The World Health Organization Guidelines recommended that prompt empirical antiviral treatment should be initiated when influenza is suspected, even before laboratory results are known [20]. Improved clinical outcomes have been described among adults treated with antiviral drugs after hospitalization or up to 5 days from illness onset [21,22,23]. Early antiviral therapy within 2 days of illness accelerated viral shedding and reduced the mortality in patients with H7N9 viral infection [24]. Moreover, compared to early antiviral therapy, H7N9 patients with delayed antiviral therapy became severe cases [25]. Interestingly, in a study comprising of 82 cases of H7N9 virus infection, the time of onset of illness to administration of antiviral therapy was 6 days (IQR: 4–8), longer than that in the current study 4 days (IQR:3–8.3), and the administration of antiviral therapy to virus-negative time of the study was 7 days (IQR: 5–9), also longer than 5.5 days (IQR: 2.8–10) in the current study; the mortality was 34.1% [26]. Gao et al. [27] reported that the rate of glucocorticoid use of the H7N9 cases was 62.2%, lower than our study 100% and the mortality was 27%. The mortality of hospitalized H7N9-related viral pneumonia patients was much higher than that of human influenza A and B pneumonia. However, in the current study, the mortality of hospitalized H7N9-related viral pneumonia patients was lower than before and similar to human influenza A and B pneumonia. This phenomenon might be explicated by the initial antiviral time relatively early than before and the rate of glucocorticoid use for H7N9 was high. All our patients received oseltamivir with peramivir that also may reduce the mortality, although these findings need to be substantiated further. In the current study, the proportion of early antiviral therapy in the three types of hospitalized influenza-related viral pneumonia patients was similar.

Nevertheless, the present study has several limitations. First, influenza testing was ordered at the physicians’ discretion, and therefore, not all individuals with influenza were tested, or testing could be biased towards severe cases. However, this bias would not affect our main findings because influenza testing was ordered independently of the knowledge of the virus type or subtype. Second, we only included the hospitalized influenza-related viral pneumonia patients and excluded the outpatient cases and hospitalized patients without influenza-related viral pneumonia, such that it cannot reflect the whole disease spectrum.

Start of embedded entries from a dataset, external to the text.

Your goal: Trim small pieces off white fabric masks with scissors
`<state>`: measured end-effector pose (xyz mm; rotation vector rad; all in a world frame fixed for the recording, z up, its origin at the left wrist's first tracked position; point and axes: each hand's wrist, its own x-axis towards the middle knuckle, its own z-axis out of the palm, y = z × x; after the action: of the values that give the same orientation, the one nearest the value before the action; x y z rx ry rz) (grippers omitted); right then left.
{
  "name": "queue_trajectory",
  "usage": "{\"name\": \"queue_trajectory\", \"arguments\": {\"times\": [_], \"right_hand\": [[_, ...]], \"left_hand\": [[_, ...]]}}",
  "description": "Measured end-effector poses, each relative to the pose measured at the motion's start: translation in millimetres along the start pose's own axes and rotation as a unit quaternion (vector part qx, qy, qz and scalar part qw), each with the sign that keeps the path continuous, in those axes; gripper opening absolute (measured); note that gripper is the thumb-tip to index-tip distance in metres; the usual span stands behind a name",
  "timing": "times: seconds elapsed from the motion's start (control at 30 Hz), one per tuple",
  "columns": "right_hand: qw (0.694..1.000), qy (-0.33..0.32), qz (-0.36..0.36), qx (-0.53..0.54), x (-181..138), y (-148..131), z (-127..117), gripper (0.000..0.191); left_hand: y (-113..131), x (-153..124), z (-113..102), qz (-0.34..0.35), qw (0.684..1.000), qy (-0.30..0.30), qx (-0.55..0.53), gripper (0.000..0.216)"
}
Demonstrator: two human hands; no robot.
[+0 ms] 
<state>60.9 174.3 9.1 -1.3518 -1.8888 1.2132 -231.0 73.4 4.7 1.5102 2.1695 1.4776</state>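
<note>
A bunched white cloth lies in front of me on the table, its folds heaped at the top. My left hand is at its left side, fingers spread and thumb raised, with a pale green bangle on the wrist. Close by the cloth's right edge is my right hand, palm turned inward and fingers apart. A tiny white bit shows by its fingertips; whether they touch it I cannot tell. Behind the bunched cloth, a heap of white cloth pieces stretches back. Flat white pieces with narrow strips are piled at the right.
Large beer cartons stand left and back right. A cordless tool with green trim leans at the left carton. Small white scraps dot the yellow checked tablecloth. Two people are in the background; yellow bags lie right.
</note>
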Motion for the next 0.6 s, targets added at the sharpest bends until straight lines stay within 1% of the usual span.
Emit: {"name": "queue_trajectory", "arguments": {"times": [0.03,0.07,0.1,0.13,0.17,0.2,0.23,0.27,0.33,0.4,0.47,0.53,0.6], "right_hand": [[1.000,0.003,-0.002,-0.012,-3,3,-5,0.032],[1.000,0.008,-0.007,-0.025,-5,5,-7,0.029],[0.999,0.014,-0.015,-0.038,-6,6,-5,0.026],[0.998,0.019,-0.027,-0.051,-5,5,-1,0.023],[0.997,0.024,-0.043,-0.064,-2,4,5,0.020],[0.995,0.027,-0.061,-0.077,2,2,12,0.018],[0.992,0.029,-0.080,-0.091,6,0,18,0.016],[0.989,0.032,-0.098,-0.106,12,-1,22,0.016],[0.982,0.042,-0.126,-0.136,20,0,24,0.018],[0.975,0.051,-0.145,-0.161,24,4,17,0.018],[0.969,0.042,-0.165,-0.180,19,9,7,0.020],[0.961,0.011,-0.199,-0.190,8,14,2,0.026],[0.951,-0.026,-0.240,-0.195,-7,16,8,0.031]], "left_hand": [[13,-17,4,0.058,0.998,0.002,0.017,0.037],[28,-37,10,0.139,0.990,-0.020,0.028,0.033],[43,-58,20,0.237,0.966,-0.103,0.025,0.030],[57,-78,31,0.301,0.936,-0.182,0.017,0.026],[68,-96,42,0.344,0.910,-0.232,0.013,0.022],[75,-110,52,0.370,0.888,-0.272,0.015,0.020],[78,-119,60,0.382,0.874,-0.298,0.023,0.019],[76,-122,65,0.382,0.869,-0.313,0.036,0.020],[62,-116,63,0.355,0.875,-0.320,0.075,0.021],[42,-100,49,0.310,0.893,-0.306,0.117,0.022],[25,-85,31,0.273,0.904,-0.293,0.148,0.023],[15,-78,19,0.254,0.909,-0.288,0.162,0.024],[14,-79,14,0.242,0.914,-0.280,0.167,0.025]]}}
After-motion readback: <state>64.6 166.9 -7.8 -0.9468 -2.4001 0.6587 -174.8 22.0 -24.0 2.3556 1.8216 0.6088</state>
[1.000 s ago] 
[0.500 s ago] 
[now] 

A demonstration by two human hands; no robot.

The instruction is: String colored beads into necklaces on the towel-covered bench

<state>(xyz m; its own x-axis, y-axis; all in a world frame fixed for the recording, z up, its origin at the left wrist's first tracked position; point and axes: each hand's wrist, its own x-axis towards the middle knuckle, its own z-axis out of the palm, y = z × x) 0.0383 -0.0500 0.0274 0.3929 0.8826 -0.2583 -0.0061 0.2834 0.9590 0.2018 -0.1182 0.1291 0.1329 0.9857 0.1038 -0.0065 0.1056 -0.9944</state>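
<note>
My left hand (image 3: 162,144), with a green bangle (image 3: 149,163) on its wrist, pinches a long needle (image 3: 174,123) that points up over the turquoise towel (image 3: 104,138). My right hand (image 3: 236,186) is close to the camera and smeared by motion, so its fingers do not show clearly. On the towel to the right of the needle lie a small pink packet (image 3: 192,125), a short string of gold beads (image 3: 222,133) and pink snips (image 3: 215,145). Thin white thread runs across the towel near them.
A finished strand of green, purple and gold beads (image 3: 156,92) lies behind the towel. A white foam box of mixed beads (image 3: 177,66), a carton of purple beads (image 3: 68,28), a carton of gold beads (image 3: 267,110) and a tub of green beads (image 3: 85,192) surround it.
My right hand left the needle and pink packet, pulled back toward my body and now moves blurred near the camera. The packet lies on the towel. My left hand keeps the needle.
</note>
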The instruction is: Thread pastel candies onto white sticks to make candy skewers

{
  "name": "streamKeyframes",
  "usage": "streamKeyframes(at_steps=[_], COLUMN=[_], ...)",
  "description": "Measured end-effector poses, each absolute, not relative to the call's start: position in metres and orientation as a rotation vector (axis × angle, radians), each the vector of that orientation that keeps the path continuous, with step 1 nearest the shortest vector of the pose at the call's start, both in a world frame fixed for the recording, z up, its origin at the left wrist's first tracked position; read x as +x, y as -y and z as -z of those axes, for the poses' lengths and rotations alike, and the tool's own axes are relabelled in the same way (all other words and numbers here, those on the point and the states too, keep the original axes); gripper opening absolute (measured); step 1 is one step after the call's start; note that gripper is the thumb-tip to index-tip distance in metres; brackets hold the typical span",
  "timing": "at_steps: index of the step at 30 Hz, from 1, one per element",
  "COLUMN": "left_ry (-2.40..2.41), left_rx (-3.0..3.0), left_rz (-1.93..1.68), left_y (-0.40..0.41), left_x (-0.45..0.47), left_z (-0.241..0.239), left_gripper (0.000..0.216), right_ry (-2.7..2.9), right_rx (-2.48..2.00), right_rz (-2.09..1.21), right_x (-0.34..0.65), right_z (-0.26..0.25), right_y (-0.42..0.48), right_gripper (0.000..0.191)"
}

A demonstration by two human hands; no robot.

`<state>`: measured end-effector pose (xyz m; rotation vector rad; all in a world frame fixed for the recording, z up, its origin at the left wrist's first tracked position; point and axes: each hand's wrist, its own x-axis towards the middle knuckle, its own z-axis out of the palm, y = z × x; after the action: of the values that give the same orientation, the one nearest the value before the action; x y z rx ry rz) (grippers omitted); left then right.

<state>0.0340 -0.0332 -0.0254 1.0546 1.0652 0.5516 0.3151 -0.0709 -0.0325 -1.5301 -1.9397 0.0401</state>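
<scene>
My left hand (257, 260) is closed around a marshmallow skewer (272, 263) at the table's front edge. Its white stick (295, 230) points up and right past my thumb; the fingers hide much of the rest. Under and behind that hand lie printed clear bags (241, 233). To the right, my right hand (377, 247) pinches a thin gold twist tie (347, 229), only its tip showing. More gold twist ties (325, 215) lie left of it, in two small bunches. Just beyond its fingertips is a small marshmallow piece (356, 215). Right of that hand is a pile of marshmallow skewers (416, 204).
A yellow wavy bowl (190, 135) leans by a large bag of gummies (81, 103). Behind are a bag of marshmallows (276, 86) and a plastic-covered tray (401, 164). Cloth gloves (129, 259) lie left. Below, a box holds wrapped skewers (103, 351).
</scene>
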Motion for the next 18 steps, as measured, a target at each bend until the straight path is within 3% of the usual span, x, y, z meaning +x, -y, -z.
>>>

Finally, because the RT-PCR was not accurate absolutely, the real influenza-positive patients may be diagnosed as negative.

Conclusion

In summary, hospitalized influenza B-related viral pneumonia mainly affects the elderly and individuals with underlying diseases, while human influenza A pneumonia mainly affects the young adults; however, the mortality was comparative. The hospitalized human influenza A-related viral pneumonia patients was severer than B pneumonia patients, but milder than H7N9 pneumonia patients. Pulmonary consolidation and positive bacterial culture (sputum) at the time of presentation or during hospitalization were independently associated with IMV due to three types of hospital influenza-related viral pneumonia patients. On the other hand, shock, white blood cell count > 10,000/mm3, and positive bacterial culture (blood or sputum) at the time of presentation or during hospitalization were associated with death in such patients.